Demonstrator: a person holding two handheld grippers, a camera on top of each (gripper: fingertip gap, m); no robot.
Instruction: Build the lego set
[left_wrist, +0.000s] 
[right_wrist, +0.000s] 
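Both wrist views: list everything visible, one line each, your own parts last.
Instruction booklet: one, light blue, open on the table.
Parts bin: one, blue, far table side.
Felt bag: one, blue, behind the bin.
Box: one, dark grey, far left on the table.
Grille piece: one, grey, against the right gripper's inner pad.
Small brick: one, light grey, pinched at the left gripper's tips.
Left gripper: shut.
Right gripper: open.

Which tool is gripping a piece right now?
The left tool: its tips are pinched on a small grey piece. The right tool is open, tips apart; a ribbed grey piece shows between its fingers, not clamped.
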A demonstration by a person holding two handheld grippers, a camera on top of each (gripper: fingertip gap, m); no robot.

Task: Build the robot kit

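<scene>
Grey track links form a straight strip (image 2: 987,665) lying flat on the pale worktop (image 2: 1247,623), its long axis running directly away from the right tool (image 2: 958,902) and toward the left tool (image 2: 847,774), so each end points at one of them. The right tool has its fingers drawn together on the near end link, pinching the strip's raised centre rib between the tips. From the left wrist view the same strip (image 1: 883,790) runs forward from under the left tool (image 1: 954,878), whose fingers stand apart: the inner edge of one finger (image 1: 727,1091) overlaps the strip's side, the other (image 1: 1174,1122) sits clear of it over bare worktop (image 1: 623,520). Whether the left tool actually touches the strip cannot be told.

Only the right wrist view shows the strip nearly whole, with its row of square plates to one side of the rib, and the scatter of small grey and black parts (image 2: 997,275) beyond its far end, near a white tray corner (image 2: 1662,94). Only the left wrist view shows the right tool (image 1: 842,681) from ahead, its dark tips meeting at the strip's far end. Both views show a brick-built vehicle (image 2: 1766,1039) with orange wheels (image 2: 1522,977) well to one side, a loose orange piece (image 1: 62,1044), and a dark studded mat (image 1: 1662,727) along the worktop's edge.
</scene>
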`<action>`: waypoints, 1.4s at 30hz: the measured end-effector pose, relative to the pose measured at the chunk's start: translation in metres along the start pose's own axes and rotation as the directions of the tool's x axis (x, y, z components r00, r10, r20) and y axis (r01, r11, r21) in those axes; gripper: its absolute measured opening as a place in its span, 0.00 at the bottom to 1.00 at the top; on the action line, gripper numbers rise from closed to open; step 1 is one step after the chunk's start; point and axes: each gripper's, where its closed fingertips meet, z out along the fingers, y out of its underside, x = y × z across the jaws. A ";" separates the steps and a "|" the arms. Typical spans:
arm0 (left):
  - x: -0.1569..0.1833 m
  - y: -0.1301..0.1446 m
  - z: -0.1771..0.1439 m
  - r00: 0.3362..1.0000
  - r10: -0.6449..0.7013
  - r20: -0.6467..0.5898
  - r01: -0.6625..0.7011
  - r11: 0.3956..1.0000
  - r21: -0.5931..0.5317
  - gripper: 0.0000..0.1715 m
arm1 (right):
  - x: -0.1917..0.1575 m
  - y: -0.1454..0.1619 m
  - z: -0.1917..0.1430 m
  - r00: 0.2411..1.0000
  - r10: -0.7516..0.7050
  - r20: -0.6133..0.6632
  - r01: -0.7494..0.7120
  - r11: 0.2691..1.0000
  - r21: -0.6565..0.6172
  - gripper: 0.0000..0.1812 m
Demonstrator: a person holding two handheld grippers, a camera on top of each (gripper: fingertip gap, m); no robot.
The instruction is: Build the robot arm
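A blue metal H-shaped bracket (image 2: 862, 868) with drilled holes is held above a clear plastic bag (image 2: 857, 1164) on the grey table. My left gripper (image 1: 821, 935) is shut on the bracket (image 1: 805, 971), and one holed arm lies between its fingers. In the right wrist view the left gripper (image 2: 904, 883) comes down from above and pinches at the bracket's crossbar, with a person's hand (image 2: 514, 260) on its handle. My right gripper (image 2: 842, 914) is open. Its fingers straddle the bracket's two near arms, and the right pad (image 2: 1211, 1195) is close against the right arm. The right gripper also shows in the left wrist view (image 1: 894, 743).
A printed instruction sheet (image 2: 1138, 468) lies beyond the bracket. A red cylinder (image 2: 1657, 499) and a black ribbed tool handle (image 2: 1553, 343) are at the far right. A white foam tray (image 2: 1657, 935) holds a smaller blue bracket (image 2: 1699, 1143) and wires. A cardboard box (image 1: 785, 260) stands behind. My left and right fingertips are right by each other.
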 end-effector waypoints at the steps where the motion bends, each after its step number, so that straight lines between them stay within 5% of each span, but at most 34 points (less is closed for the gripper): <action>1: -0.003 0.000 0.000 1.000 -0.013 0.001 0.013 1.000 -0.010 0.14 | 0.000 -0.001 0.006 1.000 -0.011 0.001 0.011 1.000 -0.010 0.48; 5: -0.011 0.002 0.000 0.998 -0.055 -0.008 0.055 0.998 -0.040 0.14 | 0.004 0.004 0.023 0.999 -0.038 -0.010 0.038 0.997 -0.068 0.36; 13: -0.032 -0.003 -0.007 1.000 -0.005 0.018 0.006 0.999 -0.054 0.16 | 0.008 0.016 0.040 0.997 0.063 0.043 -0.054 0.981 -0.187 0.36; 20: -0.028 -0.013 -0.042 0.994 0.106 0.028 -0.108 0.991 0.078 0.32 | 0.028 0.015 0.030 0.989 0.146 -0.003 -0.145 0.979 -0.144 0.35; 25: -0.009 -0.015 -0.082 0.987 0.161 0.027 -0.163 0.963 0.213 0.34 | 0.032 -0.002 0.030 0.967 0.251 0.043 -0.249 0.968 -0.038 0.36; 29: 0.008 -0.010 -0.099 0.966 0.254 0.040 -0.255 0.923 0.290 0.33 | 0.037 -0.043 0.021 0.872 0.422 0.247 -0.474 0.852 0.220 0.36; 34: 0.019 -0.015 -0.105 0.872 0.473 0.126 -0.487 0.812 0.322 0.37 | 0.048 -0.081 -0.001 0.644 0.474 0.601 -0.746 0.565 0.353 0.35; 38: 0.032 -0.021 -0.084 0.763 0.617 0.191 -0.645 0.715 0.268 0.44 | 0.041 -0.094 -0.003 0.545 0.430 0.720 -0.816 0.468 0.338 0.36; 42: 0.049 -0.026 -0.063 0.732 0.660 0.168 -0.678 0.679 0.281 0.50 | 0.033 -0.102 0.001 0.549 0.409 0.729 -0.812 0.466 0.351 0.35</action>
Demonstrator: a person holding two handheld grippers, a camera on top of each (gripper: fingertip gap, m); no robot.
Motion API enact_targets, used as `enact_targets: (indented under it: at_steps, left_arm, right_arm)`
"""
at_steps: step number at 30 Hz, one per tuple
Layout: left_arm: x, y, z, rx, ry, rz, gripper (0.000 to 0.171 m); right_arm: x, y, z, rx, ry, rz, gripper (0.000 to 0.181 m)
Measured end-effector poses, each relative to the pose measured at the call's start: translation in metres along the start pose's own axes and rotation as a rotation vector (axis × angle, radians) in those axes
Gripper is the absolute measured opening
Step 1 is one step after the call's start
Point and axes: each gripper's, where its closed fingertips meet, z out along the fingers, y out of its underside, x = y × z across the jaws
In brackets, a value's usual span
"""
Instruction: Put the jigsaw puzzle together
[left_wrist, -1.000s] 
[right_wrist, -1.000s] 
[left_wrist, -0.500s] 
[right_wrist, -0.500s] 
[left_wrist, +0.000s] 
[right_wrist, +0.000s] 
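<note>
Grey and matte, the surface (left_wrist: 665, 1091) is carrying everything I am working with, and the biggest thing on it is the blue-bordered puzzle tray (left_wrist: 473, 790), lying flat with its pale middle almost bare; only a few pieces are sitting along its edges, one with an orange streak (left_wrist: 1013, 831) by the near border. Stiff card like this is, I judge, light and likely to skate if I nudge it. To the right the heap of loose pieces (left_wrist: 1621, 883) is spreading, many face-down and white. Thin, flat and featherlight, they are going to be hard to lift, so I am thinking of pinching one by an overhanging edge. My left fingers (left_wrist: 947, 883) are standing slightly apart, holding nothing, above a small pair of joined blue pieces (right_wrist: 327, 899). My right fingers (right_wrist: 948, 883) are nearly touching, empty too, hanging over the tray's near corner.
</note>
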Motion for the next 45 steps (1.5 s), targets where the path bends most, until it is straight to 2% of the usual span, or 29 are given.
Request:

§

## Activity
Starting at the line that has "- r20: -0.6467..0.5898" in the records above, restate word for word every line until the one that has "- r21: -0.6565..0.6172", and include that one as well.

## Result of this exercise
  - r20: -0.6467..0.5898
  - r01: -0.6625..0.7011
  - r11: 0.3956..1.0000
  - r21: -0.5931..0.5317
  - gripper: 0.0000..0.1715 m
arm1 (right):
  - x: -0.1917..0.1575 m
  - y: -0.1454..0.1619 m
  - z: -0.1917..0.1430 m
  - r00: 0.2411..1.0000
  - r10: -0.7516..0.7050
  - r20: -0.6133..0.6632
  - r01: -0.7494..0.7120
  - r11: 0.2691..1.0000
  - r21: -0.6565..0.6172

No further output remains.